▶ Problem to solve
Pull every line with "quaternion" from the data below and copy it.

Segment Start: Information supplied

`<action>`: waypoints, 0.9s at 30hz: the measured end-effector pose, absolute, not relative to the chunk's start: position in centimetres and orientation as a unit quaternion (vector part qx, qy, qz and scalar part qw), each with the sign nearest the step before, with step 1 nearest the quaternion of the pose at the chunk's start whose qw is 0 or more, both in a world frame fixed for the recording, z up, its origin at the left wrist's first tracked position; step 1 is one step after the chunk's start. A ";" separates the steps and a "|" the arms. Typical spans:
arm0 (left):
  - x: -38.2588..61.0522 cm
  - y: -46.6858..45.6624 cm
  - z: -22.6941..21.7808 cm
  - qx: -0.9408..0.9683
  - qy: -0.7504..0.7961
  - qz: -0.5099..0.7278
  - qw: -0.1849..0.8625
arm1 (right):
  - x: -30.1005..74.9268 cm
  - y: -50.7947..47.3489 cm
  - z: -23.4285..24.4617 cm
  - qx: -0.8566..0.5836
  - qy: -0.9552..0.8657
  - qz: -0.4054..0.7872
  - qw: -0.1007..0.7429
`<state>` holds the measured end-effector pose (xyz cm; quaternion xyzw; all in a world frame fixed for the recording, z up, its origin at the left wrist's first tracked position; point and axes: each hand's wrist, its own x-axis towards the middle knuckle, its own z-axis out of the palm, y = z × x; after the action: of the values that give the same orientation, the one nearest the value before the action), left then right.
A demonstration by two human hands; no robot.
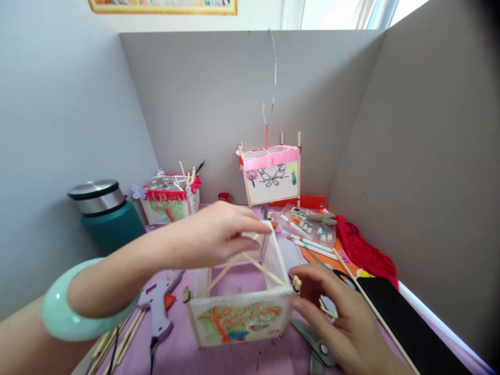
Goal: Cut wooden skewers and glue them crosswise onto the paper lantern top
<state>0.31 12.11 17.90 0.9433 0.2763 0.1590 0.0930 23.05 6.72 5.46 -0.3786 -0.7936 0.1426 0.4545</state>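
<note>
Box-shaped lantern frame of pale wooden sticks and white panels, orange tree drawn on front (pixel 238 319): upright at middle of purple-covered counter (pixel 175 357). Left hand (pixel 224 229): over far right corner, fingers extended; grasp cannot be determined. Right hand (pixel 344 317): thumb and fingers either side of near right corner post; firm hold unconfirmed. Lilac glue gun (pixel 158 307): left of frame. Pink-trimmed white lantern (pixel 272 182): behind, below red cord (pixel 267 136).

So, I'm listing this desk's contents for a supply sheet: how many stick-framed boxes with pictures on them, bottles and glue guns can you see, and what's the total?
Stick-framed boxes: 3
Bottle: 1
Glue gun: 1
Total: 5
</note>
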 end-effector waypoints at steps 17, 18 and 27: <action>-7.2 13.6 14.4 0.760 0.600 0.202 0.145 | 19.3 9.9 12.8 -0.399 -0.886 0.016 0.237; -7.0 13.6 14.4 0.753 0.604 0.206 0.159 | 18.8 10.0 13.0 -0.411 -0.887 0.002 0.212; -6.7 15.4 12.1 0.716 0.589 0.265 0.265 | 17.0 10.6 15.0 -0.463 -0.883 0.016 0.076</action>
<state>-6.67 15.35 12.06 0.7159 0.5890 0.2655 0.2646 16.99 10.61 15.00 -0.4633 -0.8828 0.0162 0.0761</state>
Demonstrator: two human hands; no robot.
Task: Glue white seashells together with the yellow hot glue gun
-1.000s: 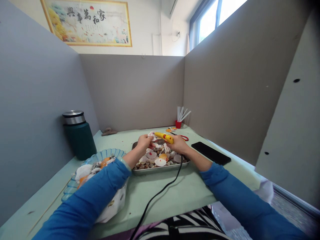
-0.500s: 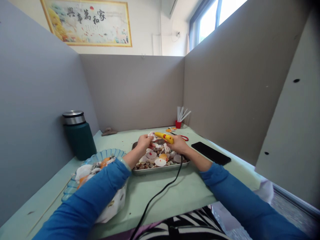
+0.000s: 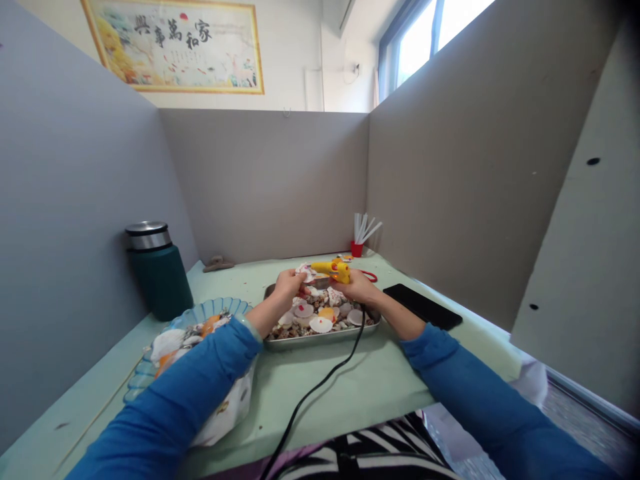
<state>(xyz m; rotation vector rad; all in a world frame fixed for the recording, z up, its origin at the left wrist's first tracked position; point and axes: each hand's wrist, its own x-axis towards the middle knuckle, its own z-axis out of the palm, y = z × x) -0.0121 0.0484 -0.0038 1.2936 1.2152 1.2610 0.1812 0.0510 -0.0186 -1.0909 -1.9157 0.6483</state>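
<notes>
Pinched in my left hand (image 3: 289, 287) is a whitish shell piece (image 3: 304, 271) with pinkish spots, held above the far left part of a metal tray (image 3: 320, 342). My right hand (image 3: 359, 287) is wrapped round a yellow hot glue gun (image 3: 331, 269), whose nozzle points left at the shell piece. Whether the nozzle touches it I cannot tell. A black cord (image 3: 325, 380) runs from the glue gun down towards my lap. Beneath both hands the tray holds many small shells, with larger white scallop shells (image 3: 321, 325) and an orange one on top.
At left stand a green flask (image 3: 160, 280) and a blue scalloped dish (image 3: 137, 373) of shells, partly behind my left sleeve. A black phone (image 3: 423, 306) lies to the right. Behind are a red cup (image 3: 357, 249) with white glue sticks, and red-handled scissors (image 3: 370, 276). Grey partitions enclose the table.
The glue gun has turned in my right hand, so more of its side now shows and its nozzle sits closer to level. My left hand has barely moved.
</notes>
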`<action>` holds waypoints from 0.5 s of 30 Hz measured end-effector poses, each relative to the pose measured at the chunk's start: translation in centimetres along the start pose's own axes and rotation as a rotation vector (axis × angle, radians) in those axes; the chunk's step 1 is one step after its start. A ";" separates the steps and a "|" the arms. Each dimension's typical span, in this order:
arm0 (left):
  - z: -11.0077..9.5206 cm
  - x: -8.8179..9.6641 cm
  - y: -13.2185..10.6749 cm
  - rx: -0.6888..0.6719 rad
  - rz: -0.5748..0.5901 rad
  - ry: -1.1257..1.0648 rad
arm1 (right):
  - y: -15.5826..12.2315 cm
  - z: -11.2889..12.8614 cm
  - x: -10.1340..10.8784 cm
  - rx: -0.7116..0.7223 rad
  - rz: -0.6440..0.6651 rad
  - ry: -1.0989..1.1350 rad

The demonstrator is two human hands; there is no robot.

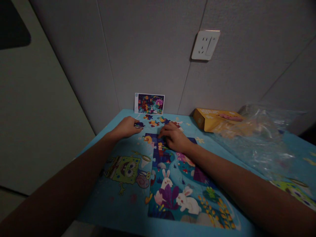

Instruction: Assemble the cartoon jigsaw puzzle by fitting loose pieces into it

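A partly built jigsaw puzzle (177, 194) with rabbits and flowers lies on the blue cartoon-print table cover (113, 204). My left hand (126, 127) rests at the puzzle's far left, fingers closed on a dark loose puzzle piece (139, 124). My right hand (174, 136) lies palm down on the puzzle's upper edge, fingers curled and pressing on the pieces there. Several loose pieces (154, 123) lie just beyond both hands. A reference picture card (149, 103) leans against the wall behind them.
A yellow box (214, 120) lies at the back right by the wall. Crumpled clear plastic wrap (256, 138) covers the right side of the table. A wall socket (205, 45) sits above. The table's left edge drops off near my left forearm.
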State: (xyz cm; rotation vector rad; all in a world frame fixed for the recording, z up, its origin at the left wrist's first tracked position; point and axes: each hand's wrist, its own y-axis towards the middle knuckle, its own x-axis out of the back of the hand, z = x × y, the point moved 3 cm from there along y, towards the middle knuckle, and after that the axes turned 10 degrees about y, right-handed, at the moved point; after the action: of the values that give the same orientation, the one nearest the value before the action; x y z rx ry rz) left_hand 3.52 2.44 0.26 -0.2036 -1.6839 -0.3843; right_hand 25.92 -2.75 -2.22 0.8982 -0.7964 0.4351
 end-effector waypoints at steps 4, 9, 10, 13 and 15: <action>0.1 0.0 0.0 -0.024 -0.026 0.018 | 0.0 0.1 0.1 0.007 -0.011 -0.004; 0.1 -0.2 0.2 -0.043 -0.055 -0.018 | 0.0 0.2 0.1 0.002 -0.014 -0.015; 0.1 -0.3 0.2 -0.052 -0.058 -0.030 | 0.0 0.2 0.1 0.001 -0.015 -0.018; -0.2 -0.7 0.3 -0.060 -0.070 -0.051 | 0.0 0.2 0.1 -0.003 -0.030 -0.025; -0.5 -1.0 0.3 -0.056 -0.094 -0.077 | 0.0 0.3 0.2 -0.006 -0.047 -0.029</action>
State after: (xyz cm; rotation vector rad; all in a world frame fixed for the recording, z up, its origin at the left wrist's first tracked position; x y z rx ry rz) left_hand 4.22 2.61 -0.64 -0.1822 -1.7642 -0.4998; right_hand 25.92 -3.00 -1.95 0.9171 -0.8010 0.3792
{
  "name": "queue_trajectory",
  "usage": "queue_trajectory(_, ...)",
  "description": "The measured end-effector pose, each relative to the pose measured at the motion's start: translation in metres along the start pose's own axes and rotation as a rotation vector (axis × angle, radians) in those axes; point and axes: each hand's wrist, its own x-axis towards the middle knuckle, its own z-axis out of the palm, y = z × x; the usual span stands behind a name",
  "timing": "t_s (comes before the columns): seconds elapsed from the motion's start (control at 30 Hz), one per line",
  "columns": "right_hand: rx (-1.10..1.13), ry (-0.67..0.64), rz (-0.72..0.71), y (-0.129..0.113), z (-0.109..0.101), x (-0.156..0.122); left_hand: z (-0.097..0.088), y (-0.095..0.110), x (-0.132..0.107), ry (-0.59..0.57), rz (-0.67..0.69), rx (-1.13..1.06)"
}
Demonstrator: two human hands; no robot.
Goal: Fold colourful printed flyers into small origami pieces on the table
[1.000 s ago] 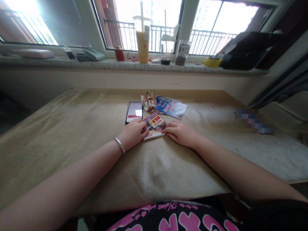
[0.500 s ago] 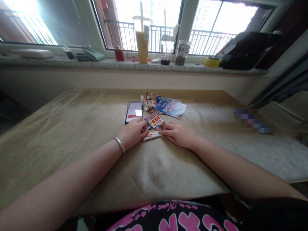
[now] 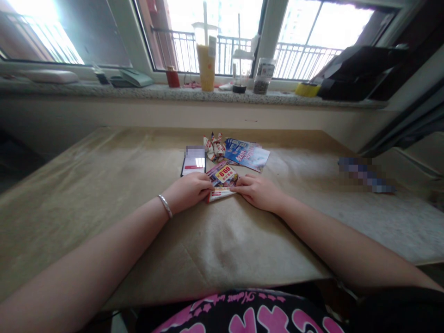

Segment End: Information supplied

▶ Solved problem
`<action>`: waypoints, 0.9s at 30hz: the measured end-effector pose, absolute, not relative to the chunk's start: position in centimetres and orientation as a unit quaternion (vector part qx, qy, qz and scalar part qw), each with the sign nearest the step before, with step 1 nearest the quaternion of the pose at the chunk's start whose qw is 0 or more, both in a world frame fixed for the recording, z up, its origin at the left wrist's first tracked position; step 1 is one step after the chunk's start. A ";" separates the steps and a "|" the arms. Typical spans:
`<state>` holds the measured end-effector pose (xyz cm; quaternion xyzw; all in a world frame fixed for the recording, z up, its origin at the left wrist's first tracked position; point and axes: each hand's wrist, its own x-axis towards the middle knuckle, its own z-axis out of the palm, y = z × x; after the action: of the values that give the same orientation, the one nearest the value before the action), left then right.

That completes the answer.